A great white shark takes the bait in New Zealand.
A great white shark takes the bait in New Zealand.

Shark! Movie!

“Great White Shark,” now showing at the Riverfront Park IMAX Theatre, offers dramatic encounters and dreamy underwater photography of the predators and their environs.

But the real predators, it notes, are humans.

“From the depths of the ocean and the depths of prehistory comes the predator we love to fear,” intones a narrator in a trailer for the film. “But is it the monster we’ve imagined it to be?”

The 40-minute film aims to raise awareness of sharks’ plight: Millions are killed by fishermen annually, especially for shark-fin soup, and many species are endangered.
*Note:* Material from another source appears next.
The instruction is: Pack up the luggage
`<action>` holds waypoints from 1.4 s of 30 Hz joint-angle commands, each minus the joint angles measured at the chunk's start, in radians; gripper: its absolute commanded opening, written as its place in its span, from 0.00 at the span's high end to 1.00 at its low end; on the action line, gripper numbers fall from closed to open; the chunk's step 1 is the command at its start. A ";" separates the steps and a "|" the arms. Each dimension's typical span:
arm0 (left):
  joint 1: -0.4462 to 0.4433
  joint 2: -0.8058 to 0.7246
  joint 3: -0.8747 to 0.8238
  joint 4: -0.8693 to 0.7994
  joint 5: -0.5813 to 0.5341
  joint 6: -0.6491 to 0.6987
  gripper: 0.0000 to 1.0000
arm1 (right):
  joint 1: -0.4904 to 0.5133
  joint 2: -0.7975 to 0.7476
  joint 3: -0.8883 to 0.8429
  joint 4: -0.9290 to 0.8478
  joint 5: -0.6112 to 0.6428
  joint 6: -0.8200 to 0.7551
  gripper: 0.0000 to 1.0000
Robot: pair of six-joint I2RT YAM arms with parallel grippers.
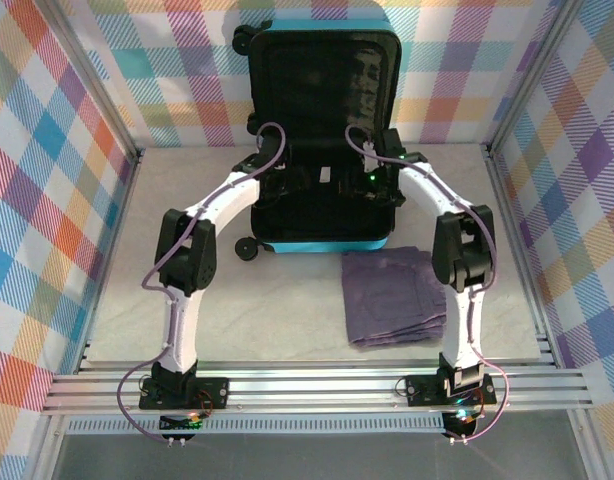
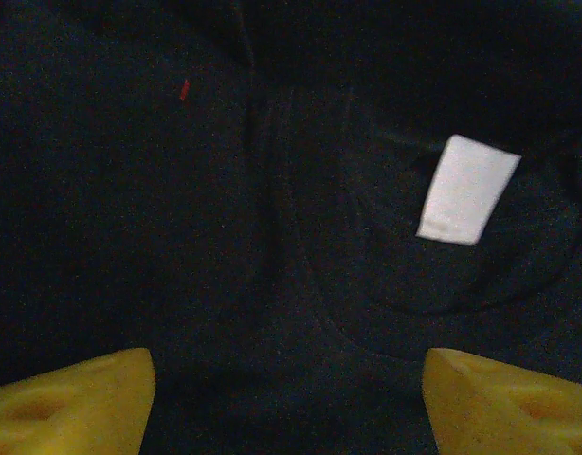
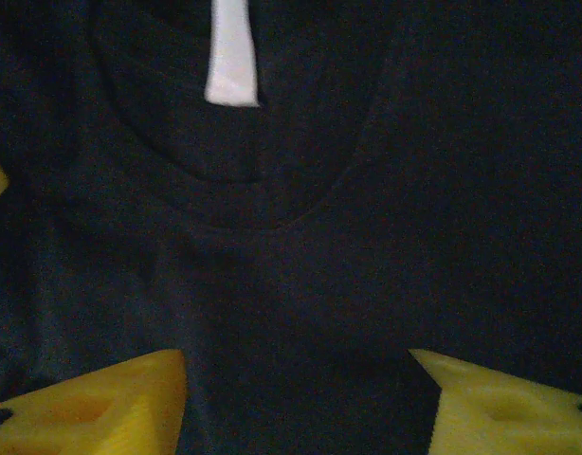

The film’s crew documented great whites in multiple habitats: Mexico’s Guadalupe Island; Stewart Island off New Zealand; the waters near Los Angeles; and the South African coast, where “flying” great whites shoot up from the ocean’s depths to catch seals at the surface, then shoot through the air.

“Our mission is to change people’s attitudes toward the great white,” co-director Steve McNicholas said in a news release. “It’s not the menacing, evil predator it’s made out to be. It’s simply performing its crucial role at the top of the ocean’s food chain.”

Adrian Rogers

When: Showing through Labor Day with multiple screenings daily. Go to www.spokaneriverfront and click on “Giant Screen IMAX Movies” for showtimes.

Where: The Riverfront Park IMAX Theatre is in the U.S. Pavilion area of the downtown park.

Tickets: $8.50 for adults; $7.50 for teens 13 to 17, adults 62 and older and members of the military with ID; $6 for children 3 to 12. Children 2 and younger get in free with a paying adult.